Received after Politbureau sitting.
Please circulate urgently to all members
of Politbureau for a written vote

10.X.

Comrade Molotov:

I have an arrangement with Comrade Unschlicht to delay execution of the sentence on Nazvanov, and am taking the question to the Politbureau.

In the summer of 1921, I had a letter about Nazvanov from Krasin (before Nazvanov’s arrest). Krasin requested that this very valuable engineer, as he put it, should be recruited for our work.

Krzhizhanovsky told me that ho, being acquainted with Nazvanov, had repeatedly had sharp arguments with him after 25.X. 1917, and had very nearly thrown him out of the house for his anti-Soviet views. He said, however, that in the spring or summer of 1921 he had noticed a change in Nazvanov, and had taken him to work at the Stale Planning Commission.

After this I had two comrades from the C.C. of the sugar industry workers who, in reply to my question, gave a positive opinion of Nazvanov, an opinion which they   confirmed in writing as well. On the strength of the aforementioned, I am taking the matter to the Politbureau.

I propose: if necessary, Krasin’s letter and a written reference of the two workers should be found.
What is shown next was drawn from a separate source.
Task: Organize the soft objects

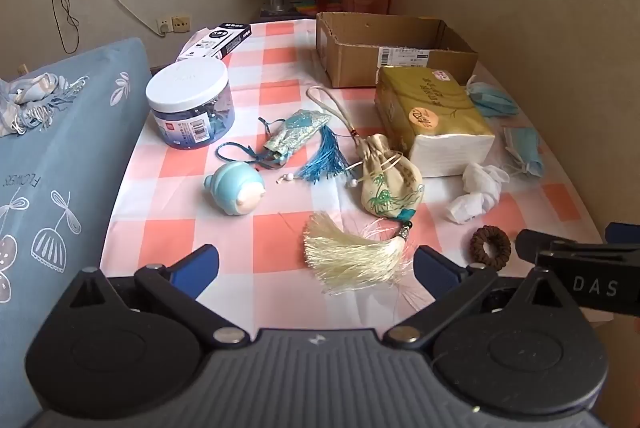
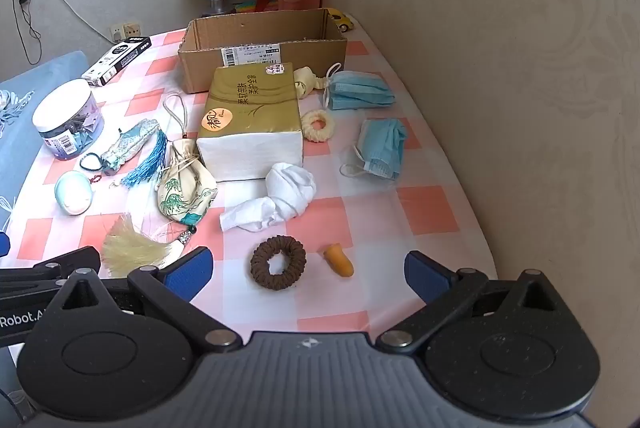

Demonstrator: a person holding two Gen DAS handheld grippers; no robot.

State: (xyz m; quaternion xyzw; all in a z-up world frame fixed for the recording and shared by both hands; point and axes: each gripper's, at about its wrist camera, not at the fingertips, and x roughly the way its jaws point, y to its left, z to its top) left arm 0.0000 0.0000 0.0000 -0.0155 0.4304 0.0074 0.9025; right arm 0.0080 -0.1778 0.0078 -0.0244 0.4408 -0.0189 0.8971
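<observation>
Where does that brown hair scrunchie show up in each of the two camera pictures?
Left wrist view: brown scrunchie at lower right, beside the right gripper.
Right wrist view: lower centre, left of the orange earplug.
Shared landmark: crumpled white cloth just beyond it.

Left tongs (image 1: 316,264): we hold these low at six o'clock of their own view, both blue-padded fingers (image 1: 198,264) spread wide, nothing between them, black linkage arms splayed to either side of the grey ribbed body. Level, pointing toward twelve o'clock.

Right tongs (image 2: 308,270): we hold these likewise low at six o'clock, blue pads (image 2: 190,270) set far apart, gap unoccupied, pointing toward twelve o'clock.

Relation: we carry the two side by side and close. The right tongs' black finger shows at three o'clock in the left view; the left tongs' body shows at nine o'clock in the right view.
</observation>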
I shall find both these documents if the Politbureau so decides.

For my part I propose: to cancel the Petrograd Gubernia Cheka’s sentence and apply the sentence proposed by Agranov (it is here in the record of the case), i.e., two years with the possibility of conditional release.[1]

With communist greetings,
Lenin


Notes

[1] M. K. Nazvanov, a technological engineer, a specialist in the sugar industry, and the State Planning Commission’s consultant, was arrested by the Petrograd Gubernia Cheka, together with a group of professors and engineers, on charges of having connections with V. N. Tagantsev, head of a counter-revolutionary combat organisation in Petrograd. Nazvanov was sentenced to be shot.

Lenin must have learned about the case from a letter sent in by Nazvanov’s father on June 26, 1921, requesting clemency for his son (Central Party Archives). Another request for Nazvanov’s release came from G. M. Krzhizhanovsky in his letter of September 18.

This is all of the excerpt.